La dimension migratoire pèse enfin fortement sur les représentations. Le détroit de Gibraltar est depuis des décennies l’un des symboles des inégalités de mobilité entre les deux rives : touristes et retraités européens d’un côté, candidats à l’exil risquant leur vie sur des embarcations de fortune de l’autre. Certains responsables politiques européens craignent qu’un lien fixe ne soit perçu comme une voie supplémentaire pour les migrations irrégulières. D’autres font valoir qu’un tunnel ferroviaire, hautement sécurisé et contrôlé, n’a rien d’une « autoroute clandestine » et pourrait, au contraire, être le support d’une politique plus structurée de mobilité légale : travailleurs saisonniers, étudiants, familles binationales, etc.
Au-delà de ces débats, le tunnel du détroit de Gibraltar fonctionne déjà comme un test de la coopération euro-africaine. Il oblige à expliciter des questions souvent laissées dans le flou : quel type d’intégration économique souhaite-t-on réellement entre l’Union européenne et le Maghreb ? Jusqu’où accepter de mutualiser les risques financiers, techniques et environnementaux pour densifier cette relation ? Le Maroc doit-il être pensé principalement comme un corridor logistique entre l’Afrique et l’Europe, ou comme un pôle de développement autonome qui utilise ce corridor pour accroître sa propre marge de manœuvre ?

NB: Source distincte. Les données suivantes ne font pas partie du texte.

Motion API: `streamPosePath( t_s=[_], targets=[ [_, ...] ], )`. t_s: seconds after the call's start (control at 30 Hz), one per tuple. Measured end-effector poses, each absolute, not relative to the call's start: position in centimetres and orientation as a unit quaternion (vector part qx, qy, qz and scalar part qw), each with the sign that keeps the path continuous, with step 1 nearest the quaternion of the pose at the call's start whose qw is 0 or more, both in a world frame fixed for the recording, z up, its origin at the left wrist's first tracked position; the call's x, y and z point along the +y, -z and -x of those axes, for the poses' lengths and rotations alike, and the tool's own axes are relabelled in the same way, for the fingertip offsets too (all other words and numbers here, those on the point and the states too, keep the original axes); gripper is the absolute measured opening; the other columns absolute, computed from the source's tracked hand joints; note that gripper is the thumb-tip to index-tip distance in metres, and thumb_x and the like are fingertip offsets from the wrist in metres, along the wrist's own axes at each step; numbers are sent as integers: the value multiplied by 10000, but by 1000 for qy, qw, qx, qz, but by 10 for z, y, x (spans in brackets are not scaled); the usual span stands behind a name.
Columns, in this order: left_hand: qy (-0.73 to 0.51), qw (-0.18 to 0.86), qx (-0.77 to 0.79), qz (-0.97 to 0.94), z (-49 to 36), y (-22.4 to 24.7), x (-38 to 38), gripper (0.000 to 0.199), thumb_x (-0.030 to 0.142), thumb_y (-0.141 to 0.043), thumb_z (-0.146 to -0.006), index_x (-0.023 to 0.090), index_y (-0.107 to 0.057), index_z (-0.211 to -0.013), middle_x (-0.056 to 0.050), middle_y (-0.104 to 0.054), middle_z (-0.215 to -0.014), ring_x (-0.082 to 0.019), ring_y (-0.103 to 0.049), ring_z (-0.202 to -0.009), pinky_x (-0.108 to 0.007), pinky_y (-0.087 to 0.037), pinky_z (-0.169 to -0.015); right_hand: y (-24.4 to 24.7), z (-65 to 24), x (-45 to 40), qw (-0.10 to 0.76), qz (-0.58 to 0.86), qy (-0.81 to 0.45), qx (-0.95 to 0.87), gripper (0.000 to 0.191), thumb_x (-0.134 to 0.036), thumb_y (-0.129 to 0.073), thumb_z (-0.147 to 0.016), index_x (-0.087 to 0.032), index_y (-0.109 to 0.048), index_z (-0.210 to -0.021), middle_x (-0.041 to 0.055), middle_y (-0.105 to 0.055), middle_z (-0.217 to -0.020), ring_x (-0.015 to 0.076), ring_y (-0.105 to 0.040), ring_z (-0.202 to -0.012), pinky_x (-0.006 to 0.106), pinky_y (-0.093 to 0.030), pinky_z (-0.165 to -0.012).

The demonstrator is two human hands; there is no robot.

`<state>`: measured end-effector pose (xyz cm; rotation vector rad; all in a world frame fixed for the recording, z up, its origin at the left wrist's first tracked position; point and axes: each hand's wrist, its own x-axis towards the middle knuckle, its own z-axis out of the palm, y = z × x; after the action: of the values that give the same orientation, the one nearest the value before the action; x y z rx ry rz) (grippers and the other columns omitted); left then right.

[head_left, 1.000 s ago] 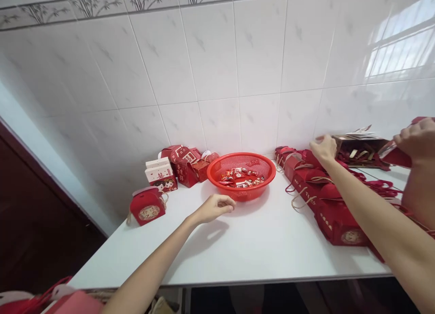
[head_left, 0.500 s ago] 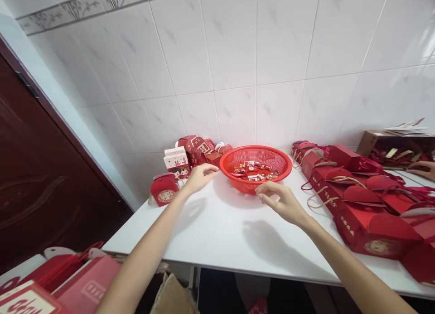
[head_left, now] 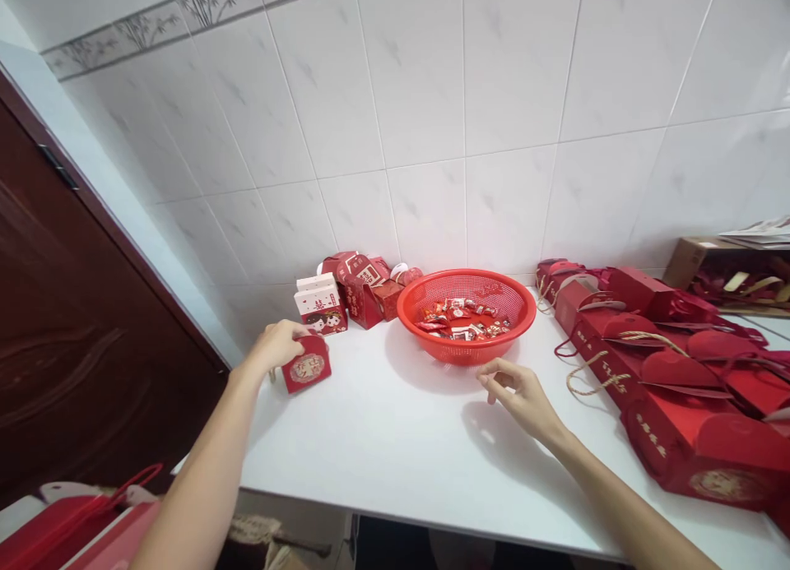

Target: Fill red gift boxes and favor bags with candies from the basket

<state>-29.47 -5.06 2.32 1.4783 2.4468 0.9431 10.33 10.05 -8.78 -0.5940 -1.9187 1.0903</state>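
At the left of the white table (head_left: pixel 370 438), my left hand (head_left: pixel 279 345) is closed on the top of a small red gift box (head_left: pixel 307 368) with a round gold emblem. The box looks slightly tilted. My right hand (head_left: pixel 512 393) hovers over the table just in front of the red plastic basket (head_left: pixel 466 352), its fingers curled loosely and apart, holding nothing. Wrapped candies (head_left: pixel 472 330) lie inside the basket. Behind the held box stands a white and red box (head_left: pixel 322 303) with cartoon figures.
Other red boxes (head_left: pixel 364 294) lean by the tiled wall. Rows of red gift boxes with rope handles (head_left: pixel 672 389) fill the right side, with a brown carton (head_left: pixel 688 266) behind. More red bags (head_left: pixel 55 533) sit at the lower left, near a dark door (head_left: pixel 80 307).
My left hand has moved left from beside the basket and taken hold of the small red box. My right hand has drawn slightly back from the basket. The view has shifted a little.
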Motion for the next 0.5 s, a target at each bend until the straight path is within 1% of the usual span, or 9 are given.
streamPosePath(
  t_s=[0.07,0.1,0.13,0.23,0.3,0.4,0.43,0.5],
  targets=[
    [-253,115,803,-528,263,-36,-42,181,149,-669,-587,242,-787,-688,-30,-764,-789,-247,-680,-710,-266,-491,-563,88,-104,101,423,235,-436,-759,265,-438,-581,-887,-194,-660,-821,18,-670,-670,169,-637,-537,293,-518,-569],
    [-248,138,771,-570,244,-42,-37,179,176,-663,-619,251,-796,-711,-25,-768,-830,-250,-687,-776,-261,-505,-607,88,-104,101,428,234,-436,-756,262,-436,-578,-891,-194,-661,-835,23,-675,-690,167,-635,-548,291,-520,-568],
    [-243,165,733,-614,226,-45,-33,171,201,-664,-645,257,-805,-725,-27,-762,-833,-247,-685,-796,-262,-514,-641,87,-105,101,432,232,-435,-755,256,-431,-578,-894,-193,-664,-852,27,-680,-712,165,-633,-563,289,-522,-572],
    [-218,227,622,-717,173,-46,-23,169,248,-681,-731,280,-828,-807,-31,-729,-829,-208,-664,-761,-262,-511,-688,84,-104,98,441,217,-417,-765,230,-403,-588,-904,-198,-685,-942,49,-708,-819,168,-642,-648,294,-538,-625],
    [-203,235,578,-755,145,-41,-20,229,205,-642,-772,291,-832,-866,-31,-712,-838,-184,-649,-743,-251,-493,-670,82,-103,95,448,193,-402,-775,232,-380,-591,-914,-211,-694,-1036,71,-719,-959,171,-656,-718,305,-554,-674],
    [-180,229,548,-784,122,-33,-20,325,140,-578,-810,299,-826,-949,-29,-702,-865,-163,-640,-745,-240,-473,-673,78,-100,91,441,154,-376,-800,274,-356,-566,-946,-242,-683,-1166,99,-672,-1149,168,-669,-800,309,-572,-711],
    [-170,227,543,-790,118,-31,-21,332,138,-577,-817,304,-822,-967,-26,-703,-875,-161,-638,-751,-238,-470,-681,75,-98,90,433,143,-361,-814,281,-353,-552,-958,-249,-682,-1184,107,-651,-1191,175,-675,-853,311,-576,-732],
    [-155,230,538,-796,116,-29,-22,288,178,-616,-827,315,-818,-979,-18,-714,-904,-160,-640,-760,-236,-469,-699,69,-95,88,408,126,-314,-848,287,-364,-530,-974,-254,-695,-1181,125,-603,-1282,219,-658,-1047,336,-571,-825]
  ],
)
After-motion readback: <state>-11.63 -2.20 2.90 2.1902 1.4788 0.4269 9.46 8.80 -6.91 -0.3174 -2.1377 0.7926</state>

Aujourd’hui, le projet est suspendu entre trois statuts : rêve centenaire, projet techniquement mûr, symbole géopolitique. Les prochaines années, et en particulier les décisions qui seront prises autour de 2027, diront s’il restera un mythe d’ingénieur, un outil de communication politique ou s’il deviendra réellement ce que ses promoteurs annoncent : une nouvelle porte d’entrée physique entre deux continents que tout rapproche et que tant de choses continuent pourtant de séparer.